Subscribe

Change Text Size

+ + + + +

Google Misses With Both Barrels And Duplicate Content Kills

Google released a massive search algorithm change yesterday in reaction to growing complaints about their search quality. The change leads to a blanket demotion of all pages on a site, in effect, Google admitting that they no longer trusted their algo and are trying a brute force repair. I’ve been complaining about content farms like DemandMedia with their tens of millions of pages for a long time, but I guess I should have been careful what I asked for. First, in Google’s own words:

Many of the changes we make are so subtle that very few people notice them. But in the last day or so we launched a pretty big algorithmic improvement to our ranking—a change that noticeably impacts 11.8% of our queries—and we wanted to let people know what’s going on. This update is designed to reduce rankings for low-quality sites—sites which are low-value add for users, copy content from other websites or sites that are just not very useful. At the same time, it will provide better rankings for high-quality sites—sites with original content and information such as research, in-depth reports, thoughtful analysis and so on.
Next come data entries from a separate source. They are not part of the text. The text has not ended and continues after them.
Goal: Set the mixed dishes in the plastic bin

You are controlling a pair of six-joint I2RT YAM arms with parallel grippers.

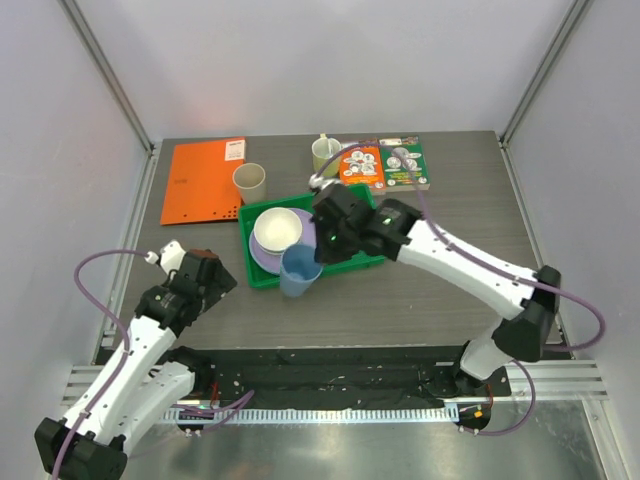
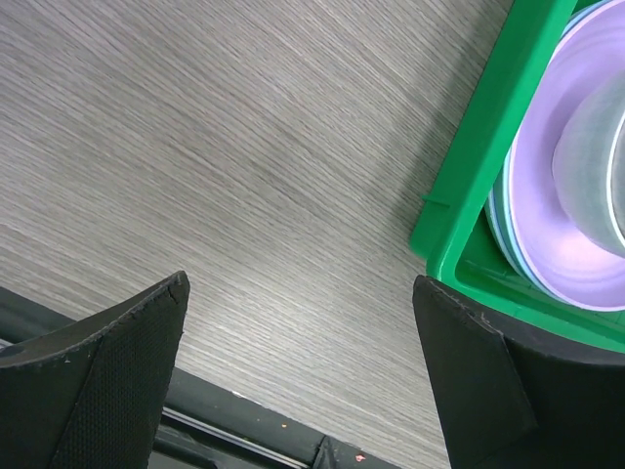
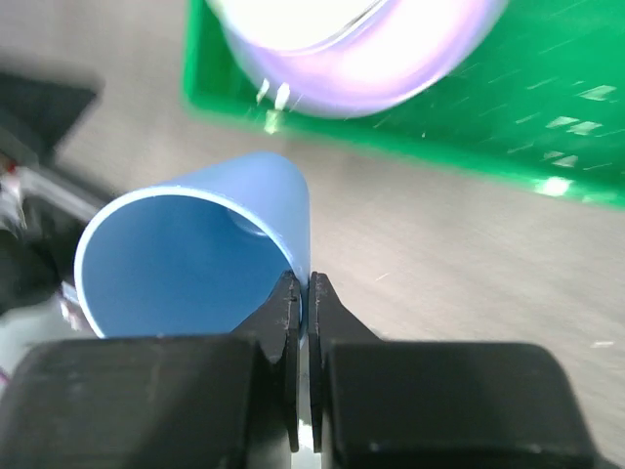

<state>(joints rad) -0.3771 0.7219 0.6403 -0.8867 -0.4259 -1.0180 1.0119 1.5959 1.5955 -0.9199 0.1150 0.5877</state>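
Note:
The green bin [image 1: 262, 282] holds a stack with a lilac plate [image 1: 262, 260] on top and a cream bowl [image 1: 277, 229] in it. In the left wrist view a light blue plate edge [image 2: 500, 234] shows under the lilac plate [image 2: 537, 195]. My right gripper [image 3: 305, 293] is shut on the rim of the blue cup [image 3: 195, 254], which hangs at the bin's near edge [image 1: 299, 270]. The beige cup [image 1: 250, 183] stands behind the bin. My left gripper [image 2: 298, 322] is open and empty over bare table, left of the bin [image 2: 488, 176].
An orange folder [image 1: 203, 180] lies at the back left. A pale mug with a spoon [image 1: 324, 153] and two printed cards [image 1: 385, 165] sit behind the bin. A black rail [image 1: 330, 370] runs along the table's near edge.

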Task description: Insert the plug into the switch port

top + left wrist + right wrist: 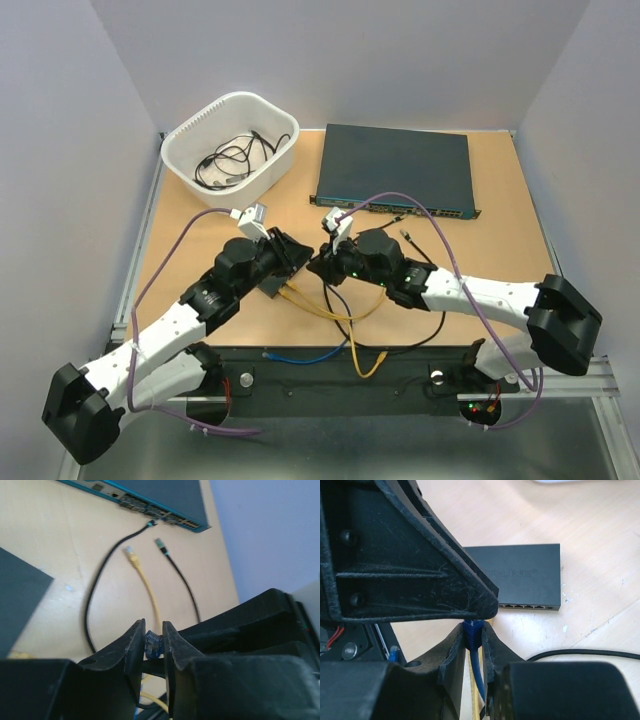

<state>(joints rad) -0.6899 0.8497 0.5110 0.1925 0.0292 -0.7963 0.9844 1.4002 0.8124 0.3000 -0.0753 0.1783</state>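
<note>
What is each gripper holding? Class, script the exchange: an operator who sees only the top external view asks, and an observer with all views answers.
Observer: The left wrist view shows the left gripper pinching a blue plug.
Operator: And the right gripper?
Observer: Its wrist view shows the right gripper closed on the blue cable, right behind the plug.
Operator: Where is the switch port?
Observer: A row of ports lines the small black box along the edge facing the right wrist camera.

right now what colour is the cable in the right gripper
Blue cable, seen best in the right wrist view.
</note>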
They also claimed that the new results correlated highly with what they have seen from the one week trial of the Chrome extension that allows users to block content farms, although that data wasn’t actually used to make the changes.

While the algo change has done a decent job depressing the results of some content farms (not all, and not eHow), it has also knocked the stuffing out of genuine content driven websites, like book publishers, if their content has been scraped and copied all over the place. Based on yesterday’s data, it looks to me like this website (FonerBooks) and my older Daileyint.com site have taken about 35% hit to Google traffic, and that is spread across every page and search result, not limited to a particular subject. So it’s a site wide penalty for having been the victim of years of scraping, plagiarism, and barely disguised rewrites. It’s particularly frustrating to see pages that link my site as the sole source of their information now appearing first in search results.

While I feel like the guy who was walking across the street when Google dropped a 1000 pound bomb to take out a cockroach, I’m sure that there will be less garbage in the search results now. It will also be harder for people to find true resources, because the endless stealing and reworking of those resources has apparently it impossible for Google to tell who is the original source. And unfortunately, it appears that Google didn’t even kill the cockroach as eHow is rising in some searches!

I believe that a site-wide variation of the duplicate content penalty is the issue because I’ve seen it before over the years, albeit on a page-by-page basis. It’s nothing Google would ever admit to, but it’s something for which I took an infringer to Federal Court, in the process, winning back the search position of what was then my most popular page when the duplicate content was removed. As Google modestly says:

We can’t make a major improvement without affecting rankings for many sites. It has to be that some sites will go up and some will go down

As long as it really is an improvement, I suppose I should be proud to take one for the team. In my case, it looks like the average drop in the rankings for any phrase is three or four slots. Of course, if they phased the change in through the course of Thursday, it could turn out to be worse. If you’ve got a legitimate website and you see the same thing happen, don’t worry that it’s something you did. It’s just a side effect of being too popular with the wrong sort of people, those who duplicated your content in various ways and didn’t link back to the source.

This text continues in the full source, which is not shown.